Partial Derivatives

1. What is this and why do we care?

A neural network does not have one weight. It might have millions. And the loss depends on all of them simultaneously.

When we train a network, we need to know: “how does the loss change when we change this specific weight, holding all other weights fixed?” That question is answered by a partial derivative.

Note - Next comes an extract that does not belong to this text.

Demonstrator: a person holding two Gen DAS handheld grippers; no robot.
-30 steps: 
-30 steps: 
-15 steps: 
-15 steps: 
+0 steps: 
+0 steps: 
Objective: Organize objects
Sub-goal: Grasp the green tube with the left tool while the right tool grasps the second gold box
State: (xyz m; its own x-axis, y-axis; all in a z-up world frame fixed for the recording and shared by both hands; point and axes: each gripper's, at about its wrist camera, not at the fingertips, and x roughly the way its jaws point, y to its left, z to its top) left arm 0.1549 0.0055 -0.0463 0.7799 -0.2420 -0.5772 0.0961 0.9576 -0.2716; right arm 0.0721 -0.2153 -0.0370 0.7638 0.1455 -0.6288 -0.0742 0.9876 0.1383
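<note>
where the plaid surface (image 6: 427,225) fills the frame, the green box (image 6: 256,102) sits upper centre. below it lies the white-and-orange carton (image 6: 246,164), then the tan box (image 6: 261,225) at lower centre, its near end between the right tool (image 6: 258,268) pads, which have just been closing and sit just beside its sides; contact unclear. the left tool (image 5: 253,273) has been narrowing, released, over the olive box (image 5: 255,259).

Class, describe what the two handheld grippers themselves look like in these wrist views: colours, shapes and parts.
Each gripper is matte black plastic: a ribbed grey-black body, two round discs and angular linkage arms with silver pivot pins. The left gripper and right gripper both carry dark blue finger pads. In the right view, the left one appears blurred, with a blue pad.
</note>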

Partial derivatives are how backpropagation handles networks with many weights. For each weight, you compute the partial derivative of the loss with respect to that weight. Then you update each weight accordingly. Do this for all millions of weights — that is one training step.

2. Prerequisites

Read Derivatives — Introduction first. You should be comfortable with the idea that the derivative of f(x) = x² is f’(x) = 2x.

3. The intuition — before any symbols

Imagine you are a farmer with a field on a hillside. The height of the land at any point depends on two things: how far east you are (call it x) and how far north you are (call it y).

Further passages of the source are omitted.